Mr. LaGravenese has steadily built an impressive career since his launch with the screenplay for 1991's The Fisher King (notably, my answer to the "What's your favorite film?" question) -- writing and directing Living Out Loud, P.S. I Love You and Freedom Writers. His screenplay credits (original and adapted) include The Ref, A Little Princess, The Horse Whisperer and Beloved. His writing is so good, his characters so alive, immediately one can tell it's a LaGravenese film. He has a voice. It's good to be hearing that voice in person. I ask how he connected with Kami Garcia & Margaret Stohl's young-adult novel Beautiful Creatures.

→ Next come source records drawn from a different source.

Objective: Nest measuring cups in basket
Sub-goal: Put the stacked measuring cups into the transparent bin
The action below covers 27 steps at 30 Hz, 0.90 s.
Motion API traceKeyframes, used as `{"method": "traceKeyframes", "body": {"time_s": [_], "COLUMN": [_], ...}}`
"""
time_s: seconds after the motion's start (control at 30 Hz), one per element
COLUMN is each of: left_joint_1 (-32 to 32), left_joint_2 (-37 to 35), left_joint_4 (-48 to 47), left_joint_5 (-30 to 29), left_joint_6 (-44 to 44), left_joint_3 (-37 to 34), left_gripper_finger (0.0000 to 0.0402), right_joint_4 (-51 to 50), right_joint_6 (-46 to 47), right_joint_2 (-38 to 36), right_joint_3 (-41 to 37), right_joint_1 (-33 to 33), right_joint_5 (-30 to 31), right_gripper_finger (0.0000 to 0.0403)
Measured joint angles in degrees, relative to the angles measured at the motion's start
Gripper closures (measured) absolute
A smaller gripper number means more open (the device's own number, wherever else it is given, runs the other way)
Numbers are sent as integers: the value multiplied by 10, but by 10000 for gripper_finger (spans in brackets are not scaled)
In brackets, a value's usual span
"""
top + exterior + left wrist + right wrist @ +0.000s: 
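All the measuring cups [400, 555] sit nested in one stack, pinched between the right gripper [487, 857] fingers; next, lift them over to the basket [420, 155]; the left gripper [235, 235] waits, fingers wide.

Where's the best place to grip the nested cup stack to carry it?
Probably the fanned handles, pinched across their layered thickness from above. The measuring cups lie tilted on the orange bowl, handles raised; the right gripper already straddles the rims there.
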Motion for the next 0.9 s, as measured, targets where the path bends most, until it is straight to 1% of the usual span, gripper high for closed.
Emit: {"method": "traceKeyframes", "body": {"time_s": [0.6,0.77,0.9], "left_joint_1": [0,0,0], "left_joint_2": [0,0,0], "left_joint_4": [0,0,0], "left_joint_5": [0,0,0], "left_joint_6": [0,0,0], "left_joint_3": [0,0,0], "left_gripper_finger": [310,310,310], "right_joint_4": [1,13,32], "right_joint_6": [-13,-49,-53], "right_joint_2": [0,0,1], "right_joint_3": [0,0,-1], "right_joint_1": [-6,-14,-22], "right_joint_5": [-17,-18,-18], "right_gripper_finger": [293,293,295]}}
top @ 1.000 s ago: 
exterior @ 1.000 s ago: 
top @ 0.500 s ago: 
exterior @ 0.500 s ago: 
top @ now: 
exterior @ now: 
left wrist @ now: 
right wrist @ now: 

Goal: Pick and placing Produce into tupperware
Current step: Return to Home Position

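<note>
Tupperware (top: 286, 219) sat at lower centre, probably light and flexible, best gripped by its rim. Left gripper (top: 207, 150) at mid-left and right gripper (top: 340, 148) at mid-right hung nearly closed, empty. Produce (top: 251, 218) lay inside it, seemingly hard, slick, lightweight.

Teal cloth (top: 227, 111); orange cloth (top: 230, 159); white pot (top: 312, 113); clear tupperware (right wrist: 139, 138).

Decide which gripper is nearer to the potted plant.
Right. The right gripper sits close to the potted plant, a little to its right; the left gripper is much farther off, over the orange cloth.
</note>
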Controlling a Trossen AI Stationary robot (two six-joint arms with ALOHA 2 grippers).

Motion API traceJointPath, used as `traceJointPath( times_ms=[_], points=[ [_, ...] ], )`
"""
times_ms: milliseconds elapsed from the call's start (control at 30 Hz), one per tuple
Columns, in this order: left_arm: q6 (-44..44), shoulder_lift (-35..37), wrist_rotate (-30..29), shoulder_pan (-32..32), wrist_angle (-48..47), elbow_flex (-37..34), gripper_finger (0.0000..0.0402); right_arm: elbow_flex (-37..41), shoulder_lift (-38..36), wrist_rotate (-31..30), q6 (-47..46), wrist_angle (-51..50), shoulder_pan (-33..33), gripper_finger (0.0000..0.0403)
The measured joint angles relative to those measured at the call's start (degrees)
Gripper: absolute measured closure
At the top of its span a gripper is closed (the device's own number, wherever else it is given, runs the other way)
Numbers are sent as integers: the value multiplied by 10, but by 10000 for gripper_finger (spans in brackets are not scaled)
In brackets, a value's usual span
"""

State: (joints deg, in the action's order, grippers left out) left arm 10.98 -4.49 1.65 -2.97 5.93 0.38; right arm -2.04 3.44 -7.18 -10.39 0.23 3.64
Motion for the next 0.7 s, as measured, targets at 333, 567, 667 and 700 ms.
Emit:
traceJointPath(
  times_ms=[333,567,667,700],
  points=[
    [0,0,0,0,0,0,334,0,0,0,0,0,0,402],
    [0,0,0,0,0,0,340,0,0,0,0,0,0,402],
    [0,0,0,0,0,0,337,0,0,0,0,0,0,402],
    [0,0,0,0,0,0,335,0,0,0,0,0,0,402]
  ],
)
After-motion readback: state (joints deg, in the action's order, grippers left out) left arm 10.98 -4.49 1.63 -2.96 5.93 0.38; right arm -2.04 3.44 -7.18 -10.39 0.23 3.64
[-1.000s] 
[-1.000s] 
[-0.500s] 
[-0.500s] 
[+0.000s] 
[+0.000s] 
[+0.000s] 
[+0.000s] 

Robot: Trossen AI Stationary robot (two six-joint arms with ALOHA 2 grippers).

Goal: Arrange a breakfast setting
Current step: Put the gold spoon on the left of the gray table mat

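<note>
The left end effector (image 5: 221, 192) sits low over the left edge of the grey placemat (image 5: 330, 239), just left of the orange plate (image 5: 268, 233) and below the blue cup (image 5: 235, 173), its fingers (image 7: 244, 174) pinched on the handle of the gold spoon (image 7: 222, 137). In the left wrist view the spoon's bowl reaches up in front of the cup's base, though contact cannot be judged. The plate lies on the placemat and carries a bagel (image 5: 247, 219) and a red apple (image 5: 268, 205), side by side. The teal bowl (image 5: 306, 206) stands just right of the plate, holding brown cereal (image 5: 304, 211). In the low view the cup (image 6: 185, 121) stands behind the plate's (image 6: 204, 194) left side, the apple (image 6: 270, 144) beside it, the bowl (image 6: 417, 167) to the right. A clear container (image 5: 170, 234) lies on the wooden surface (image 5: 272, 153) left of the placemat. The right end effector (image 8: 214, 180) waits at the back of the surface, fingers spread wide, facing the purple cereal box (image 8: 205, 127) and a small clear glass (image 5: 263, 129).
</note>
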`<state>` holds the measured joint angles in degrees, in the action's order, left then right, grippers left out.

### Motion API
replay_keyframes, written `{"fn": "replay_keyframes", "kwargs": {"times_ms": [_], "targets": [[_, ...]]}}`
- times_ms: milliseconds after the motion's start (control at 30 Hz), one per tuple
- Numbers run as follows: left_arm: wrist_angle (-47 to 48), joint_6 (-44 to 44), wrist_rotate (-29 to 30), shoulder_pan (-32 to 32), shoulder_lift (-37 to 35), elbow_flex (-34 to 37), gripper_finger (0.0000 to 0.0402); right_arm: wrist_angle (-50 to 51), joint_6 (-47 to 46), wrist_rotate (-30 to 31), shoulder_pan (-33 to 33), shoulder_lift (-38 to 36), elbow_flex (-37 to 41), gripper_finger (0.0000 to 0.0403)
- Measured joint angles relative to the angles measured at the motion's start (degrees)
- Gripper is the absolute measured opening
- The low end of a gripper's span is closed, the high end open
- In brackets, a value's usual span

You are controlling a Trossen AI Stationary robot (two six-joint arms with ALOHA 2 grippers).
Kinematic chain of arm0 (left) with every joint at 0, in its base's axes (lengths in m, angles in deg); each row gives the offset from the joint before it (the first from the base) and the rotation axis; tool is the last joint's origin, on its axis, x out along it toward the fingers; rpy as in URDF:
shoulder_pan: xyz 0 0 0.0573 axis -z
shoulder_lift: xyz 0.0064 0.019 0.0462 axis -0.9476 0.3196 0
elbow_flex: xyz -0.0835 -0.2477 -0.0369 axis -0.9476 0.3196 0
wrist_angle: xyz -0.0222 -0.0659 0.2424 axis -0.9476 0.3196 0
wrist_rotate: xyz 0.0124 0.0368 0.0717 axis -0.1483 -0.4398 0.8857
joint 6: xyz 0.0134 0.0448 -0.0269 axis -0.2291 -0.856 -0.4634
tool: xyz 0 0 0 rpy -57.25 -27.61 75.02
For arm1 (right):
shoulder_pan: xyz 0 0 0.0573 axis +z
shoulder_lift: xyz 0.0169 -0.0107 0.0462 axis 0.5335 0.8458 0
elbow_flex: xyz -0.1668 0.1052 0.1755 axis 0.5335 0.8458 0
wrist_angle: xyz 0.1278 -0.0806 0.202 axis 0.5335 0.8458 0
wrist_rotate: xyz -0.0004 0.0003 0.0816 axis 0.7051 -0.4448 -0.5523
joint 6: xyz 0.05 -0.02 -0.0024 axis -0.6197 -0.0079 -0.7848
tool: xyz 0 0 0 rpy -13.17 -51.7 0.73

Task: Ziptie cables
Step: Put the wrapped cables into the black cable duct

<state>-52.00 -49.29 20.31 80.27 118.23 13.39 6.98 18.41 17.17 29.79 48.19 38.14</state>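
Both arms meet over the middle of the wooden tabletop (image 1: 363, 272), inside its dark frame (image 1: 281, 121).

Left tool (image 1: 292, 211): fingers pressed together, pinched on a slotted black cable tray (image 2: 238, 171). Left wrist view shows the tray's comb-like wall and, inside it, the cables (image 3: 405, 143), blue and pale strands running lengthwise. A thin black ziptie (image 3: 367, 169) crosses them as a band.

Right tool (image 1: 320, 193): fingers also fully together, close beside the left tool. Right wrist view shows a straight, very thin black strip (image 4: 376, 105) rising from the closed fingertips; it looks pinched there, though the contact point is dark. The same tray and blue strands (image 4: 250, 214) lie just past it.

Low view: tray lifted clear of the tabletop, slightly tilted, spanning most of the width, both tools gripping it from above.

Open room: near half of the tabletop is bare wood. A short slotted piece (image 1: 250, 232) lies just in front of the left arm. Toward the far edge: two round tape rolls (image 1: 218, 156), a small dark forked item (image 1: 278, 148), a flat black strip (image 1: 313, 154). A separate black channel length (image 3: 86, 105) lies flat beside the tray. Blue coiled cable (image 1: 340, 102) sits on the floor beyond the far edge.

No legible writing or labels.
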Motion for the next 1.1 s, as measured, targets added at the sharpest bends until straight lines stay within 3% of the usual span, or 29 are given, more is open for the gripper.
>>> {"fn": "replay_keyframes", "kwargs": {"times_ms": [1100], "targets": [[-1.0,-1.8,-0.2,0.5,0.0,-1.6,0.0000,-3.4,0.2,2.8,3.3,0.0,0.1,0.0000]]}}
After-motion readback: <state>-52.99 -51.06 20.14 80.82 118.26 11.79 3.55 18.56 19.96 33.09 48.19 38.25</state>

"The industry right now, these are the kind of movies that they're looking to make, and I wanted to work," Richard matter-of-factly reveals. "I hadn't written an original, and just straight dramas are getting more and more difficult to make. Literally, the studios don't even want them. So I was looking for something that was within a genre -- to see if I could take the genre and do something interesting with it.

"This book I thought had interesting things in it: this idea of a 'Claiming,' and being 16, and facing your life when you're not really fully formed, and having all these feelings and desires and confusions, and questions about yourself and your identity. Having to face being 'Claimed' one way or another -- versus claiming yourself: I just loved that idea. I loved the Romeo and Juliet idea. The character of Ethan (played by Alden Ehrenreich) was someone I related to very much: wanting to get out of his small town, that small-minded environment, and being that age, and reading books, and getting excited about authors and ideas! -- because you're still trapped being a teenager, so you're not at the point where you can experience your life yet, you're waiting for your life to start.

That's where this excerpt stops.